A literature review profiled the portfolio of receptor-binding actions for each of the five first-line atypical antipsychotics risperidone (Risperdal), olanzapine (Zyprexa), quetiapine (Seroquel), ziprasidone (Geodon), and aripiprazole (Abilify). All antipsychotic agents target the key hypothetical neurochemical disturbance in psychosis excessive dopamine neurotransmission at dopamine-D2 receptors in the mesolimbic pathway of the brain - presumably responsible for the positive symptoms of schizophrenia. All atypical antipsychotic agents are serotonin-2A (5-HT2A)/ dopamine-D2 antagonists or D2 partial agonists, properties that contribute to reduced motor side effects, the investigators noted. Interaction with 5-HT2C, 5-HT1D, and 5-HT1A receptors, as well as with serotonin and norepinephrine reuptake sites in human brain tissue, predicts cognitive improvement, heightened negative symptom relief, and enhanced modulation of mood. Affinity for α1-adrenoceptors, histamine H1 receptors, and muscarinic M1 receptors predicts orthostatic hypotension, sedation, cognitive disturbance, or weight gain. Receptor-binding properties other than 5-HT2A/D2 receptor occupancy, the researchers suggested, may explain cognitive and affective symptom improvement associated with atypical antipsychotic therapy.

All Are Not Equal

Varying outcomes are commonly observed for different patients treated with different atypical antipsychotics, the investigators said. "Although it is true that no one agent is clearly superior in large clinical trials, it is not true that all are equal for every individual. Some patients respond quite differently to one agent than another, and that is why it is important for formularies to keep all the options open and for prescribers to try every agent in this class if the patient does not have a satisfactory response," said Dr. Stahl. According to the researchers, it is theoretically possible that variable treatment outcomes may be due to differential sensitivities of a patient's neurobiologic machinery, as enabled via individual genotype, and to pharmacologic differences inherent within individual drugs.

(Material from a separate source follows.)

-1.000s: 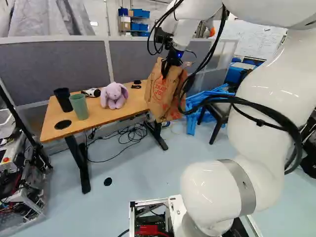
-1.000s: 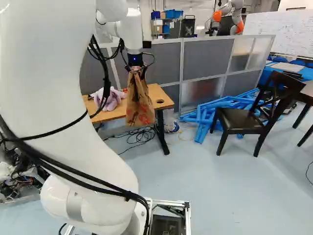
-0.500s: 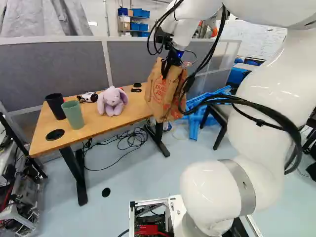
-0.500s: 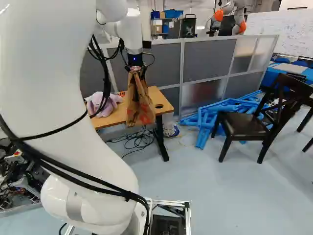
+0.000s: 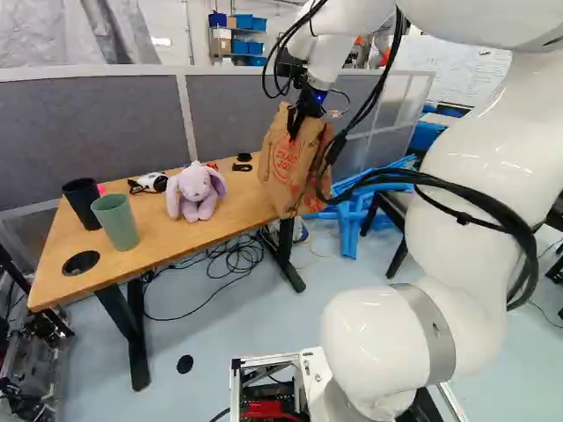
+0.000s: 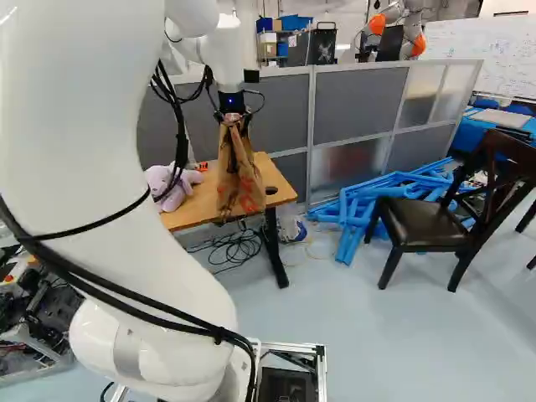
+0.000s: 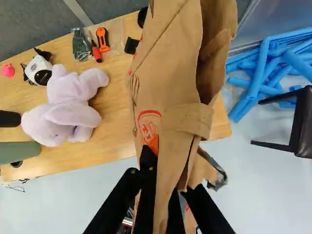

For this reason, the investigators believe that receptor- binding properties other than 5-HT2A/D2 occupancy may explain cognitive and affective symptom improvement associated with atypical antipsychotic therapy. The researchers based this conclusion on their review of the literature, which demonstrated that differences in clinical efficacy among atypical antipsychotics may be related to variances in 5-HT2A/D2 receptor relative affinity ratios, the degree of D2 receptor blockade, and sensitivity of an individual's cortical neuronal architecture to increasing dopamine, norepinephrine, or acetylcholine subsequent to establishing potent 5-HT2A antagonism. These receptor-binding properties might enhance the ability of an atypical antipsychotic to improve affect and cognition, it has been theorized.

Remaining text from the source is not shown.